Friday, June 13, 2014

Protein On A Budget

Protein is one of the nutrients essential for life.  For example, your body is made of protein.  It's not just in your muscles--protein makes up your organs, your red blood cells, your enzymes, etc.  Studies have shown that humans require approximately 10% of their calories from protein in order to maintain a baseline level of health.  However, if you are working to actively increase muscle mass, you need more: 20 to 30% of calories.

Protein is also helpful because it is known to be very satiating.  Think about potato chips.  You could fairly easily knock back 600 calories of chips without really realizing it, or even feeling very full, right?  I know I could--and have.  On the other hand, think about eating 600 calories of tuna--that's 3 to 4 cans.  You would soon eat your fill.  Your stomach feels satisfied, so overall it's easy to maintain a moderate calorie intake.  Also, protein-rich foods are generally not as processed as carbohydrate-rich ones, unless you're consuming lots of protein powders.

However, think about prime rib.  And lobster.  And sushi.  What do these have in common?  $$$$  Animal-based foods are generally more costly to produce than plant-based ones, so some sources of quality protein can be expensive.

What to do if you're on a budget?

As an exercise, I went shopping at my local Trader Joe's and purchased the foods that I normally consume.  I calculated the overall cost per gram of protein, and sorted everything into a handy table.

Item Cost serving size serv/package g protein/serving g protein/package cost per gram
lentils (dry) 1.69 1/4 C 9 12 108 0.02
peanuts 3.29 1/4 C 16 7 112 0.03
turkey burgers 2.99 4 oz 4 22 88 0.03
peanut butter* 4.99 2 T 14 8 112 0.04
canned beans* 1.19 1/2 C 3.5 7 24.5 0.05
sharp cheddar** 5.49 1 oz 16 7 112 0.05
skipjack tuna 1.49 2 oz 2 14 28 0.05
quick brown rice* 4.49 1/4 C 20 4 80 0.06
chicken thighs* 4.99 4 oz 4 22 88 0.06
cashews 4.99 1/4 C 15 5 75 0.07
ground beef** 5.99 4 oz 4 20 80 0.07
pastrami 4.99 2 oz 4 13 52 0.10
Greens+protein bar 2.29 1 bar 1 15 15 0.15
*Organically produced
**Grass-fed cows

The winners?  Legumes!  The losers?  Processed foods!  Let's take a closer look at these results, eh?

I was actually a little bit surprised to see lentils there at the top, at only 2 cents per gram of protein.  What's awesome about this is the fact that lentils are also a useful source of iron for vegetarians, plus have some great minerals and lots of fiber.  As we know, vegetable sources of protein are incomplete; they don't contain all of the essential amino acids.  However, legumes + grains = complete protein.  If you're avoiding grains for whatever reason, legumes can also be combined with dairy products, as all animal-produced protein is complete.  Lentils have a great shelf life, they're easy to cook because they don't require soaking (though they can take some time to soften if they're particular old.  If your looking to balance your blood sugars, legumes are low on the Glycemic Index, which means that their fabulous carbohydrates are more slowly absorbed into your blood stream.  So they're winners all around!

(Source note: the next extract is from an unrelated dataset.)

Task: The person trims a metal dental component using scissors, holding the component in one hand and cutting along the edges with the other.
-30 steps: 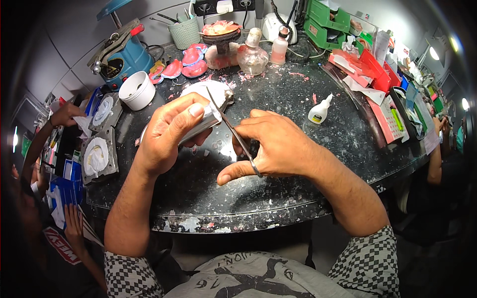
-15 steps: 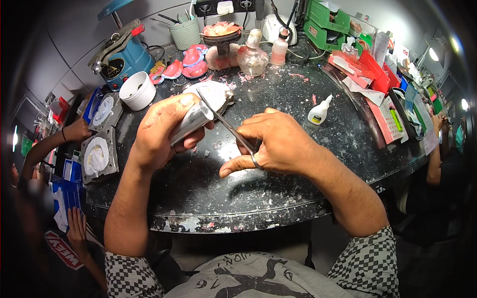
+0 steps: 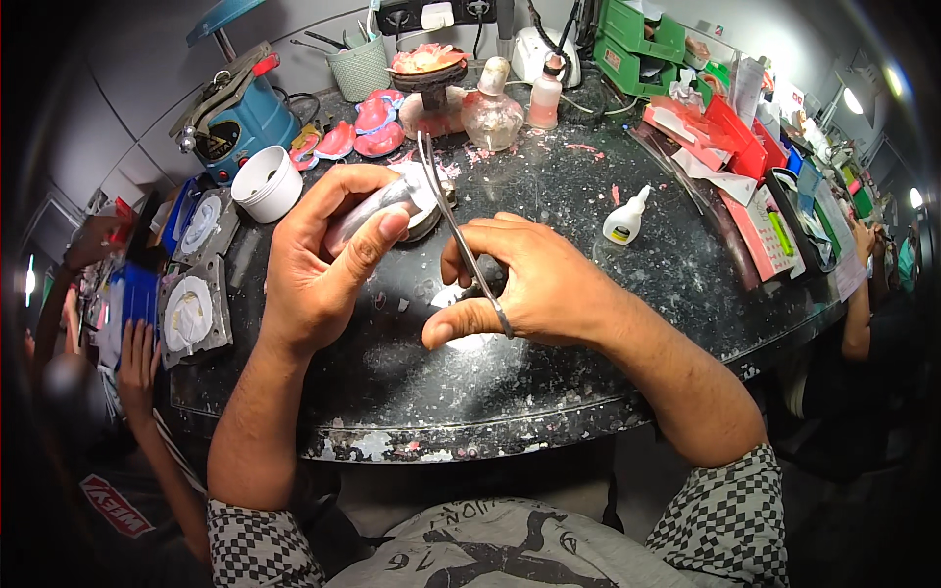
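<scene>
My left hand (image 3: 312, 263) is wrapped round a silver, foil-like cylinder (image 3: 416, 196), with the thumb along its near side. The cylinder's far end tilts up and to the right. My right hand (image 3: 539, 279) holds slim metal scissors (image 3: 470, 263); one handle loop shows by the base of the thumb. The blades point up and away, slightly apart, across the cylinder's far end. Whether they touch it, I cannot tell. Behind the cylinder lies a white plaster-like piece, mostly hidden.
A white tub (image 3: 267, 184), pink-and-blue moulded pieces (image 3: 375, 116), a glass burner-like bottle (image 3: 493, 113) and a blue machine (image 3: 240, 118) stand at the back. A small white dropper bottle (image 3: 625, 218) is right. Metal flask halves (image 3: 191, 309) sit left, near another person's hand (image 3: 137, 358).
My left hand has turned the cylinder, and its thumb has come round to the near side. The scissors have swung more upright. At the left, another person's hands have shifted.
</scene>
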`<control>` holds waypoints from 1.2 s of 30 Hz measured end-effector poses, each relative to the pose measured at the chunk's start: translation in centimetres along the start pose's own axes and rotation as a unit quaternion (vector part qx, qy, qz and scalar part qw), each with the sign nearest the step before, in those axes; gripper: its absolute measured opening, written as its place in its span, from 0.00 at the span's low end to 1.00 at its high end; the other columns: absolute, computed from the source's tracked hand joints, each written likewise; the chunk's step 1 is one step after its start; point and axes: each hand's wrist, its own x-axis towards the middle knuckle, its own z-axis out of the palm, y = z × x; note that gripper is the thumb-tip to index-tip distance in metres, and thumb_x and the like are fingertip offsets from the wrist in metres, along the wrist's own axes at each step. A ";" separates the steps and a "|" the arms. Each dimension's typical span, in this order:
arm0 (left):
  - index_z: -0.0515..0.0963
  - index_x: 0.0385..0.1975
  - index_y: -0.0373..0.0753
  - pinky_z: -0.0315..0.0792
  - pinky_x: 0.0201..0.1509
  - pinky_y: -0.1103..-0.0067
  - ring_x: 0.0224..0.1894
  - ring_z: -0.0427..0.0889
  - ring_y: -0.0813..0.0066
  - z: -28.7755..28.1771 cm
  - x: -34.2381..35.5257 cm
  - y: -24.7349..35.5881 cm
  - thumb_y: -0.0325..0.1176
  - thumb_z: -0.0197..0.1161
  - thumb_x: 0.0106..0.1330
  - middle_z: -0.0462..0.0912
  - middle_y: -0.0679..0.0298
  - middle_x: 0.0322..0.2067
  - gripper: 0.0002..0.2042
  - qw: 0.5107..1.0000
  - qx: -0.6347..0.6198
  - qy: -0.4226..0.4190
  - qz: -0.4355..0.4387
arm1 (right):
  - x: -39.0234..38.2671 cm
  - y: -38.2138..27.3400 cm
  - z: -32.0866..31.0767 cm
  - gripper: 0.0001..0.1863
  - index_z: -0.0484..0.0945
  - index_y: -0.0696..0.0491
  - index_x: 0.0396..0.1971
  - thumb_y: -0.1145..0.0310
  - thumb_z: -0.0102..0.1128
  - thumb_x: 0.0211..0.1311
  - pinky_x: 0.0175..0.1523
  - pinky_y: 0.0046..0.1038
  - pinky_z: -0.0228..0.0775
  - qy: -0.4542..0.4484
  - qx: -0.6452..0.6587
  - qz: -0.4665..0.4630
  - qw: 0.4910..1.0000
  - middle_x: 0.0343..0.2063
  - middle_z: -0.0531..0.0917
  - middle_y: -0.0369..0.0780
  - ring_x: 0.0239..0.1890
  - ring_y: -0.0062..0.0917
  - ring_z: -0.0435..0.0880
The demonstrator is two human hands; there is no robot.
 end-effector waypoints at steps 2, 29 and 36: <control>0.77 0.49 0.34 0.64 0.37 0.88 0.34 0.71 0.89 0.1 0.0 -0.2 0.37 0.65 0.71 0.79 0.69 0.36 0.14 1.000 0.000 0.000 0.003 | 0.0 -0.5 -0.2 0.38 0.80 0.53 0.31 0.30 0.75 0.40 0.48 0.34 0.72 -0.015 -0.014 0.017 1.000 0.31 0.81 0.39 0.41 0.34 0.80; 0.76 0.52 0.31 0.75 0.53 0.81 0.49 0.81 0.78 0.9 -0.5 0.1 0.29 0.67 0.69 0.81 0.60 0.44 0.15 0.993 0.087 -0.022 0.077 | -0.1 -0.6 -0.6 0.50 0.84 0.57 0.35 0.18 0.62 0.39 0.51 0.39 0.74 -0.043 -0.105 0.010 0.994 0.32 0.84 0.44 0.41 0.39 0.79; 0.75 0.52 0.31 0.72 0.54 0.82 0.49 0.80 0.80 0.6 -0.5 0.6 0.30 0.65 0.71 0.80 0.61 0.45 0.15 0.996 0.046 -0.019 0.068 | 0.1 -1.1 -1.2 0.40 0.86 0.52 0.27 0.23 0.65 0.43 0.46 0.39 0.75 -0.034 -0.116 0.013 0.993 0.22 0.82 0.41 0.36 0.37 0.80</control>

Next on the legume list, peanuts!  I'm going to lump peanuts in with tree nuts to make a point.  Now, here is one place where I diverge from some folks in the vegetarian/vegan contingent.  They like to say that nuts are a great source of protein.  Nuts are actually a great source of fat, with some protein coming along for the ride.  Nuts and peanuts are part of a healthy diet, but I personally try to limit my daily consumption to 1 or 2 servings, simply because of the fat content.

I'd like to take a moment to say that the frozen turkey burgers are awesome and convenient and tasty.  I can cook one up quickly and throw on top of some lettuce for a burger salad, which makes an easy lunch to pack and bring in to work.  Cheese was also interesting to see in its place on the list.  This particular grass-fed New Zealand sharp cheddar might be more price that some of TJ's other offerings, so other varieties could be even more economical.  From some of my readings about Victorian class consciousness, the upper classes did not eat cheese at their meals simply because it was economical and nourishing--and therefore a food eaten by the lower classes.

Take a look at the way that the cost per gram shoots up from ground beef to pastrami--both cow products, but one is specially processed into a different food.  As my dear friend Scottish Morn noticed, even though she's buying fancy produce at the farmers' market every week, she's overall spending less money on food because she's stopped buying lots of packaged, processed goods.  The protein bar is another stark example of this.  Sure, it's convenient to grab and go, but it's definitely not economical compared to the whole foods.  Of course, there are a lot of cheaper protein bars at TJ's, but they are full of things I refuse to put into my body.

I know this list could be expanded, but it is at least a start.  Try it with the foods you normally buy--you'll hopefully be able to transition your buying habits to maximize both economy and nutrition!